▸ WORK TASK:
After locating "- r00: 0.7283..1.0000" in the listing below, copy that line and each one after it exactly, ending with the line that has "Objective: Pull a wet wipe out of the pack".

▸ DATA TO USE:
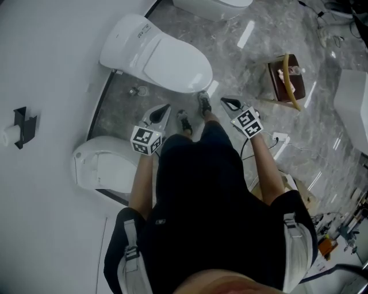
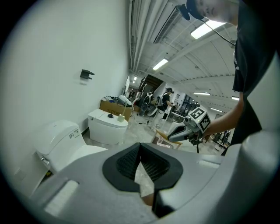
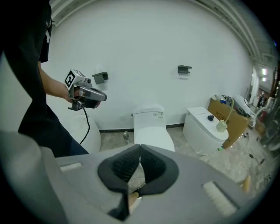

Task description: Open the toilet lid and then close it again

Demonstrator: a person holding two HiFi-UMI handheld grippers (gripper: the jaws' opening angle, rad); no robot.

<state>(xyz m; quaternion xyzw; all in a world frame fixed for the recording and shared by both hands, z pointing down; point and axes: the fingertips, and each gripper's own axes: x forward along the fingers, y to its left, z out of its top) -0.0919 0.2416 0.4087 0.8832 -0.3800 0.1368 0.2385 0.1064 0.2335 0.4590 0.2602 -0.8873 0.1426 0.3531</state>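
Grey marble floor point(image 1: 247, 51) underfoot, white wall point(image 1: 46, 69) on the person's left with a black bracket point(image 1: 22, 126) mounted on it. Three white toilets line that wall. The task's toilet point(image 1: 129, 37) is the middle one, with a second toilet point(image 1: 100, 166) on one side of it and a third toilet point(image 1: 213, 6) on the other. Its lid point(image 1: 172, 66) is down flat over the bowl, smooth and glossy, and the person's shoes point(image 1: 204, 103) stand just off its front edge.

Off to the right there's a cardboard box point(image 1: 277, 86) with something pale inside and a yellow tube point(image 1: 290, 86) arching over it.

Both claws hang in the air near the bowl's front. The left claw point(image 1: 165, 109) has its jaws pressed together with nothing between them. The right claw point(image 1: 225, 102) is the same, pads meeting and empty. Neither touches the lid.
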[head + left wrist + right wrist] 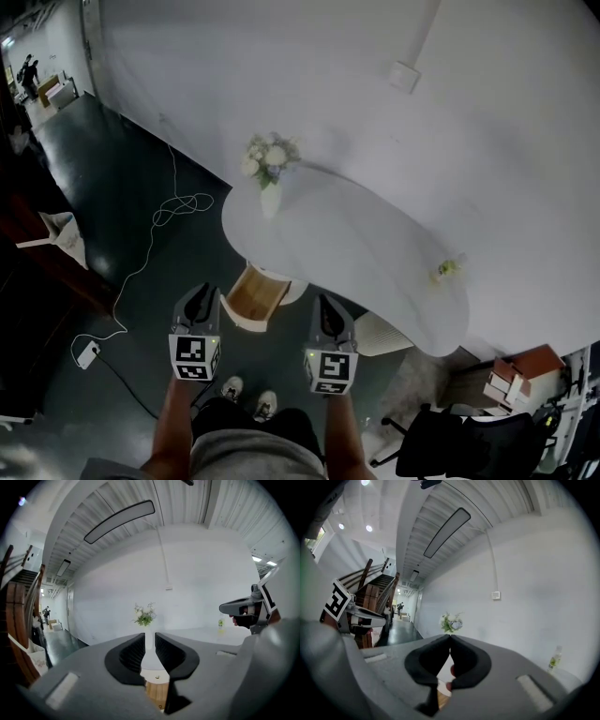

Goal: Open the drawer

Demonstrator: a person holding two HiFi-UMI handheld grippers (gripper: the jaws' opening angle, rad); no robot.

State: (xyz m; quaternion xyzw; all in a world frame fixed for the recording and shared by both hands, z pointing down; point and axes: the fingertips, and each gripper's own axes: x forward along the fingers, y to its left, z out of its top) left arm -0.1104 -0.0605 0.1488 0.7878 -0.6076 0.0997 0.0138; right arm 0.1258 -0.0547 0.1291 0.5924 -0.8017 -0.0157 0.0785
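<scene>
Left gripper (201, 292): jaws narrowly apart, nothing between. Right gripper (326, 302): jaw tips pressed together. Both held off white table (375, 253). Wooden drawer (253, 294) juts open under table's near edge, below flower vase (270, 178), between grippers, untouched.

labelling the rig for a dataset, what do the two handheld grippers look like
Both the left gripper and right gripper are grey bodies with dark ribbed pads, each carrying a cube with black-and-white square markers. No sleeves reach the forearms.
</scene>
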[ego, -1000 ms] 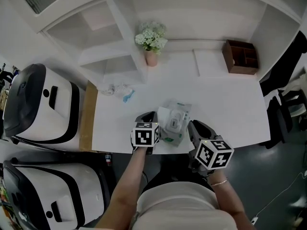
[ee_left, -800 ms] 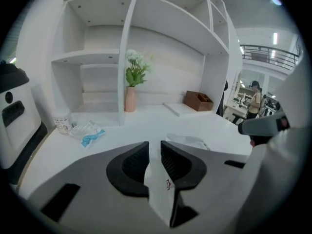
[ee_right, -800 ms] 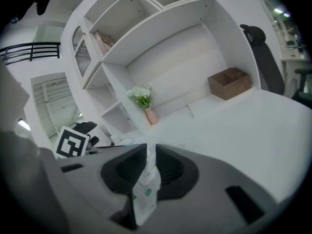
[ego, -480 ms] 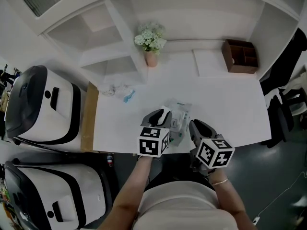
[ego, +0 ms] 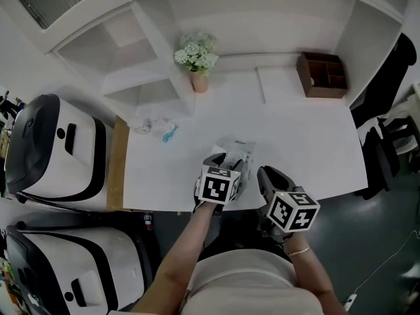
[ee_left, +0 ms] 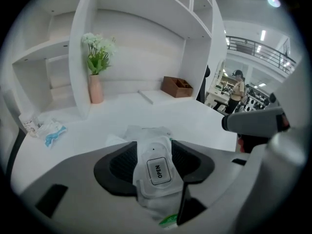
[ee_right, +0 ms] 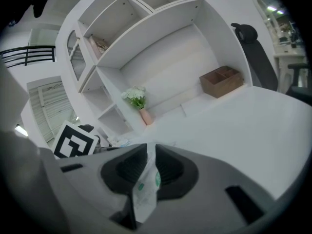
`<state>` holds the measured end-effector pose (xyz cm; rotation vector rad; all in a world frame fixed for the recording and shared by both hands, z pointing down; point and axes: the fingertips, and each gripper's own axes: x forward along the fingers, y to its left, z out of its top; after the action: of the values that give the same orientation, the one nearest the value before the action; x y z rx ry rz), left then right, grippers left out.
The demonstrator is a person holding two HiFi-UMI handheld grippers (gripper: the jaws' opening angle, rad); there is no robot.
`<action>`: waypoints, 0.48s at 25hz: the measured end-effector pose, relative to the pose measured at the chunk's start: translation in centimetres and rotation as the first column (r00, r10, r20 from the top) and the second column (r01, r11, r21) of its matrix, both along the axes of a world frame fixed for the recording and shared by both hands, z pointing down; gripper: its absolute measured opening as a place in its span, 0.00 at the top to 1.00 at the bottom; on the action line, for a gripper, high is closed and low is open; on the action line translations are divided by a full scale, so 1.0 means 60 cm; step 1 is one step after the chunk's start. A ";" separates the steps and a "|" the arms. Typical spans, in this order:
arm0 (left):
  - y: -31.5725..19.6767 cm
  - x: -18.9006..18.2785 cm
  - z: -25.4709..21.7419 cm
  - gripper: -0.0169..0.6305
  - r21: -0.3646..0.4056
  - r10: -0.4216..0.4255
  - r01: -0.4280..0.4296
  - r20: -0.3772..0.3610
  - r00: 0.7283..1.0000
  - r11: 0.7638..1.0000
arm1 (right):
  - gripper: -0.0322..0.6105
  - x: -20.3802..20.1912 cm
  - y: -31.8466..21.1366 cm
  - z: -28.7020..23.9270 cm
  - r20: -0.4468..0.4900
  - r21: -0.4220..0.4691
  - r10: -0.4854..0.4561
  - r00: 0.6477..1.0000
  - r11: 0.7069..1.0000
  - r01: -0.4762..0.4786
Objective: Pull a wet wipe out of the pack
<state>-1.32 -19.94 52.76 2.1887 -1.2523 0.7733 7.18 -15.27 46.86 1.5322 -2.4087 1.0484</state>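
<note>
The left gripper (ee_left: 155, 164) has just been opening; its ribbed black jaws stand released on either side of the lid, not pressing it. The right gripper (ee_right: 146, 162) is clenched on the crinkled film edge of the pack. The smooth white table (ego: 308, 143) bears the soft white pack (ego: 240, 148) near its front edge. The rounded plastic lid (ee_left: 157, 169) has a label reading "OPEN".

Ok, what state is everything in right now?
Wet wipe pack: lying on the table, lid flap down.
Left gripper: open, jaws have just been opening, astride the lid flap.
Right gripper: shut on the pack's edge.
Flower vase: upright.
Wooden box: upright, open-topped.
</note>
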 end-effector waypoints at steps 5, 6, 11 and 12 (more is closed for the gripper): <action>0.001 0.001 0.012 0.72 -0.037 -0.018 0.018 -0.007 1.000 0.999 | 0.86 0.009 0.001 0.000 0.006 -0.001 0.006 1.000 1.000 -0.006; 0.003 0.002 0.010 0.74 -0.033 -0.020 0.020 -0.013 1.000 0.999 | 0.86 0.009 0.002 0.000 0.006 -0.001 0.005 1.000 1.000 -0.005; 0.019 0.000 -0.004 0.84 0.007 -0.028 0.028 -0.016 0.999 1.000 | 0.86 0.007 0.002 0.000 0.010 -0.001 -0.008 1.000 1.000 0.008; 0.023 -0.002 -0.006 0.86 0.012 -0.033 0.034 -0.020 0.999 0.999 | 0.86 0.005 0.002 0.000 0.011 -0.001 -0.011 1.000 1.000 0.011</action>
<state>-1.44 -18.56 52.42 2.1745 -1.2842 0.7311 7.50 -15.14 46.87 1.5148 -2.4207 1.0589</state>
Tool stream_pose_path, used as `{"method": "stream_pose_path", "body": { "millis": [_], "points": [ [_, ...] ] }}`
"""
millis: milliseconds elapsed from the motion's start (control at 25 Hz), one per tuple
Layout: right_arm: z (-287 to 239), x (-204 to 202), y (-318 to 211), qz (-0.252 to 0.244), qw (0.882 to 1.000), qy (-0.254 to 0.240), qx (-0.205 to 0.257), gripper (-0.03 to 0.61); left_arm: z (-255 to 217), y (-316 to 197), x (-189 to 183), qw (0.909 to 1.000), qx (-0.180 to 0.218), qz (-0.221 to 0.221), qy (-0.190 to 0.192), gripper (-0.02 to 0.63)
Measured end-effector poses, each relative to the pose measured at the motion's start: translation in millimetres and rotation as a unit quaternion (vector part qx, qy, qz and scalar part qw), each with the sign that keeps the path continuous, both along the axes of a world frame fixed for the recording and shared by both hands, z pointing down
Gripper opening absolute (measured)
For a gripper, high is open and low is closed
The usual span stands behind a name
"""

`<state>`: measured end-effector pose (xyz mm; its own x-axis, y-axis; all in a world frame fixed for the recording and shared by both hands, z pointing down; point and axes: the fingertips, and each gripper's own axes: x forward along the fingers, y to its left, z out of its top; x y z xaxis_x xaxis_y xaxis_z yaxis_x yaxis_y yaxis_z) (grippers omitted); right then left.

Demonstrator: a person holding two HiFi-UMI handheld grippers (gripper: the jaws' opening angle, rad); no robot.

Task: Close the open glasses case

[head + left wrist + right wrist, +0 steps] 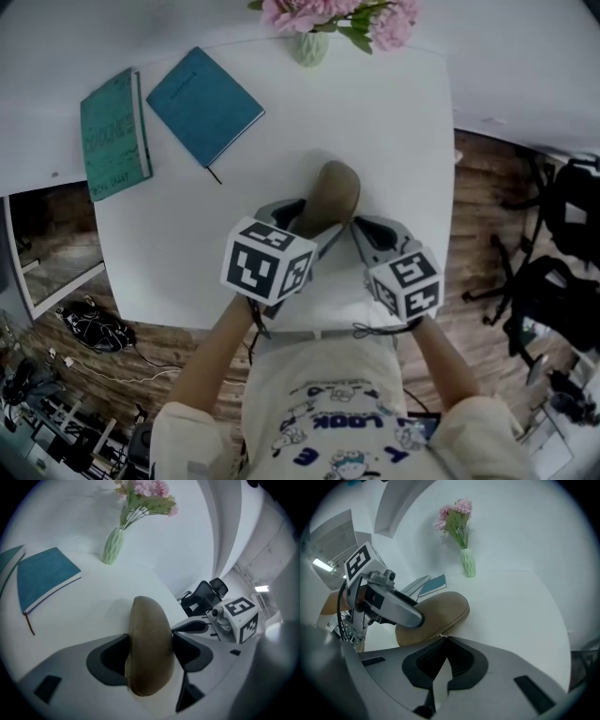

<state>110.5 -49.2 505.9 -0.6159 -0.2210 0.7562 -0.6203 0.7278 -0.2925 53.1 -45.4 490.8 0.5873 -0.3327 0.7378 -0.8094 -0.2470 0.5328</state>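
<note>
1. Gripping the glasses case (147, 616) across its narrow width, your left tongs (151, 641) have a pad on each flank. The case sits near the middle of the surface (394, 131), slightly toward 6 o'clock, with its far end aimed at about 1 o'clock.
2. Your right tongs (442, 639) are closed tip to tip at the case's seam. A small pale zip tab (439, 636) shows there, and I judge they are pinching it, though it is tiny.
3. Risk: the tab could slip out. Pull off the line of the seam and so small a pinch will likely let go, leaving the seam part open.
4. Risk: the case could twist or skid. The left hold is on a rounded, soft-looking shell near one end, so a hard tug from the right could swing the free end round.
5. Risk: squeezing harder with the left could bow the shell and spread the seam, making the zip bind.
6. Risk: the two tongs work just beside each other at 6 o'clock, so a crossing move could knock them together.
7. Count: one case, two tongs, one surface.
8. Count: two books at 10 o'clock, a green book (114, 136) and a blue notebook (203, 103), lying side by side.
9. Count: one vase (309, 47) at 12 o'clock holding pink flowers (291, 11), well apart from the work.
</note>
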Motion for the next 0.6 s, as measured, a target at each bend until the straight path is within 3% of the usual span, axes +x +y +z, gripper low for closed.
{"method": "stream_pose_path", "body": {
  "millis": [240, 600],
  "points": [
    [0.1, 29.6, -25.3, 0.025, 1.000, 0.012, 0.006, 0.000, -4.5, 4.7, 18.7, 0.9903, 0.011, 0.131, -0.047, 0.298],
    [4.1, 61.9, -25.5, 0.027, 0.999, 0.026, -0.001, 0.000, -2.9, 11.2, 37.3, 0.9547, -0.004, 0.283, -0.092, 0.298]
  ]
}}
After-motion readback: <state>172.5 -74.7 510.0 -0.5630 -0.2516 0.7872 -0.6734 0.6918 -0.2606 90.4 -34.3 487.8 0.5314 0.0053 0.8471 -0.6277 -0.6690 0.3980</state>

▸ RESPONSE TO THIS EXERCISE:
  - r00: 0.7283..1.0000
  - r11: 0.7638..1.0000
arm1 (right):
  - gripper: -0.0322..0.6105
  - x: -20.3802..20.1912 cm
  - y: -31.8466..21.1366 cm
  - z: -28.7020..23.9270 cm
  - r20: -0.4468..0.4900
  - r21: -0.4220..0.4691
  - r10: -0.4854..0.4561
  - r00: 0.6477..1.0000
  - r11: 0.7069..1.0000
  - r01: -0.4762..0.4786
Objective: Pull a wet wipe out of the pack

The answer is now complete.